Hari ini merupakan hari pertama janaka bersekolah. Aku sengaja hendak memasak
makanan kesukaannya untuk menyambutnya sepulang sekolah. Sepulangnya aku dari pasar,
aku dikejutkan dengan sepasang sandal janaka yang sudah berada di depan pintu rumah.
“jon, sudah pulang? Maaf, ibu belum sempat memasak. Tunggu sebentar ya le”
“Hiks,, hiks.” Akupun dengan panik menghampiri suara tangisan tersebut. Betapa
terkejutnya diriku melihat janaka dipenuhi dengan noda arang sedamg duduk terisak isak.
“ibu, orang orang memanggilku sinyo ibu. Aku tidak mau, aku ini bumipoetra” kata
janaka terbarta bata.
Dadaku terasa sesak mendengarnya. Lidahku kelu menghadapi situasi ini, fakta
bahwa kami tidak diterima kedua masyarakat adalah hal yang tidak dapat kubantah. Aku
hanya memeluk putraku dan mencoba mengalihkan pembicaraan.
Keesokan harinya aku memutuskan untuk mengantar dan menjemput janaka setiap
pulang sekolah. Tanpa kusadari, aku telah mengambil keputusan yang akan aku sesali sumur
hidupku.
“Well..well, siapa sangka aku akan bertemu dengan nyai lancangku disini.” Ucap
seseorang dari belakang.
Aku terkejut bukan main, bertemu ayah janaka adalah kemungkinan paling buruk saat
memutuskan merantau ke kota. Dan hal itu, benar benar terjadi. Bahkan semakin buruk
karena ternyata pria itu merupakan tuan tanah mahsyur di kota ini.
“DOR” suara tembakan yang entah darimana munculnya membuat orang orang huru
hara melarikan diri. Aku memanfaatkan situasi ini untuk kabur dan pulang ke rumah.
Di malam hari, putraku demam tinggi. Sepertinya kejadian ini membuat dia trauma
dan ketakutan. Kami tidak punya uang, tidak punya makanan, dan hanya bisa berlindung di
puing puing bangunan tua. Kekhawatiranku bertambah, janaka secara tiba tiba tidak sadarkan
diri.
Persetan dengan masa lalu, yang aku pikirkan saat ini hanyalah kesembuhan janaka.
Aku melupakan segala dendamku dan mengemis belas kasihan pada ayah janaka agar dia
mau menyelamatkan putranya.
Aku menerima banyak ejekan dan siksaan. Namun aku lega, janaka dirawat dengan
baik oleh mereka. Siksaan yang ajudan ajudan itu berikan kepadaku menyebabkan
pendarahan cukup parah di kepala bagian belakang.
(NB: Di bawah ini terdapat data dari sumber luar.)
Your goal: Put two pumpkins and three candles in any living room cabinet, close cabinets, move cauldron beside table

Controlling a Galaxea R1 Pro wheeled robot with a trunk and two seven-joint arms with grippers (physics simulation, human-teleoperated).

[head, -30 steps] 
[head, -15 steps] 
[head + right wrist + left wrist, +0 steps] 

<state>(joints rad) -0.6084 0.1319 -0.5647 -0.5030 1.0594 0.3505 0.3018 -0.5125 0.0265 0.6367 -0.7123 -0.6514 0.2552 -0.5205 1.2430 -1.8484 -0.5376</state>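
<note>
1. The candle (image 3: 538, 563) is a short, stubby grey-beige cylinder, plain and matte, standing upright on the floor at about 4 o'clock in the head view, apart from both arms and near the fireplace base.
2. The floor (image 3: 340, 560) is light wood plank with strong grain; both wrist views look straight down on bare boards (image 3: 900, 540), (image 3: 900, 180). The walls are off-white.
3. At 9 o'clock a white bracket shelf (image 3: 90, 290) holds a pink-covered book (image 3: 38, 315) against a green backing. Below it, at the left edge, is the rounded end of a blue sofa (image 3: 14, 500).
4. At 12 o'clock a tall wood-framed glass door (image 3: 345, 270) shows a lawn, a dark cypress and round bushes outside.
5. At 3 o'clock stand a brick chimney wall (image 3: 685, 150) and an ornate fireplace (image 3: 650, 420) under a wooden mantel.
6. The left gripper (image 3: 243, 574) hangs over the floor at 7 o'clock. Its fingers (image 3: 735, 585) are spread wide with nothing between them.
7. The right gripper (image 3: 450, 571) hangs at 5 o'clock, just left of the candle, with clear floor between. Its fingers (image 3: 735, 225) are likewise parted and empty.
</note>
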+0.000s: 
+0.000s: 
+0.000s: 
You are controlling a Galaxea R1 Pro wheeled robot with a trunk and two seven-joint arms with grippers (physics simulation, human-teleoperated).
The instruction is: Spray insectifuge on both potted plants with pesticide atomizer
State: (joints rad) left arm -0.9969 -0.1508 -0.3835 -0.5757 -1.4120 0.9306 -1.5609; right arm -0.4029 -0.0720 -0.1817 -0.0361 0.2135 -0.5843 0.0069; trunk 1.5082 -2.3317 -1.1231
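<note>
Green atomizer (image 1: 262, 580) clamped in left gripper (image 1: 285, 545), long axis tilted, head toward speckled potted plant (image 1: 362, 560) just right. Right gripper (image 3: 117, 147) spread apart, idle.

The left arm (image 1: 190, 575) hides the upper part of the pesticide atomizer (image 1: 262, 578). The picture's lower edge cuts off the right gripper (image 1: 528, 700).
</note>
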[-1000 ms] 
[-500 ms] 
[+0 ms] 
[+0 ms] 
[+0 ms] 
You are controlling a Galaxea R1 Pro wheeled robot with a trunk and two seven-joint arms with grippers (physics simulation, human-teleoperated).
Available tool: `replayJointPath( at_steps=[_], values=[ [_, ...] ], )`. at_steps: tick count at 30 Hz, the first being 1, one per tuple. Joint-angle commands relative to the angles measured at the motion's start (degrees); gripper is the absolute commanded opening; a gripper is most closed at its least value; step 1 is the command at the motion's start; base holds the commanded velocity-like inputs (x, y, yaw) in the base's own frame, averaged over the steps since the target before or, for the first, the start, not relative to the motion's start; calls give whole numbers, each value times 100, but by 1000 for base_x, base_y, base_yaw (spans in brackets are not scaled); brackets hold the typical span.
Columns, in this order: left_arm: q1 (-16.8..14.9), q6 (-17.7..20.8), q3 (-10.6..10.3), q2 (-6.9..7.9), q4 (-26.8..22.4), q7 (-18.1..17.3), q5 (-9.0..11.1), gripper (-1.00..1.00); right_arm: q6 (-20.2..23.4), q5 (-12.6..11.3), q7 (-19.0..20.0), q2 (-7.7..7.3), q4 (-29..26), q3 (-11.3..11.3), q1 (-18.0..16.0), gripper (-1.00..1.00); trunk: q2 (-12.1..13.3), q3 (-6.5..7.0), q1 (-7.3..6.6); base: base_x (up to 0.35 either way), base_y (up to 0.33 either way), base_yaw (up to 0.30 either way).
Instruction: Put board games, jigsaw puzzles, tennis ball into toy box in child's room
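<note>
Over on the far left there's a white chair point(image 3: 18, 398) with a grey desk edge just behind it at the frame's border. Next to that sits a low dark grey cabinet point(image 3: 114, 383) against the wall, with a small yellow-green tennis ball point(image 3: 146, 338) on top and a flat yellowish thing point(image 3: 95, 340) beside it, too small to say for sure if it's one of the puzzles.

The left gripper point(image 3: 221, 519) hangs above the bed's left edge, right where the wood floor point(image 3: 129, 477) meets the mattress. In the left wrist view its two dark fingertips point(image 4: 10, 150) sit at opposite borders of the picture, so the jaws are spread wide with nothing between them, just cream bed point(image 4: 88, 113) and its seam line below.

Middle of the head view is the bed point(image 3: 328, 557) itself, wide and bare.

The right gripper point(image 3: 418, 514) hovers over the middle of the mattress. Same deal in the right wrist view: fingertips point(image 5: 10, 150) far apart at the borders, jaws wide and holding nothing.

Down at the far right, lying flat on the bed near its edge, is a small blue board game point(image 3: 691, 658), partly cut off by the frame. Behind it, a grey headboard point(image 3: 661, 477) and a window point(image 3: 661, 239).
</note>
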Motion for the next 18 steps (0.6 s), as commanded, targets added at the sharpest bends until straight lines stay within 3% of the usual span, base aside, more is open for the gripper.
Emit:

Akupun tidak sadarkan diri.
Setelah tersadar, dengan kaki bernodakan darah yang sudah kering, aku berjalan
mencari janaka. Nihil, tidak ada seorang pun ada di rumah ini. Aku yang sudah seperti orang
gila, berlari berteriak menanyakan putraku pada siapa saja orang yang aku temui di jalan.
Aku berhasil menerobos kerumunan dan menggenggam tangan putraku yang sedang
digendong oleh pelayan. Putraku terisak dan berkata “ibu, aku bumipoetra. Aku putra tanah
pertiwi.” Aku dengan berderai air mata berusaha mati matian mengambil kembali putraku.
Namun sia sia, saat itu menjadi kali terakhirnya aku mendengar suara janaka. Dia, pergi ke
nederland. Hindia, tidak lagi menjadi tanah yang ia pijak.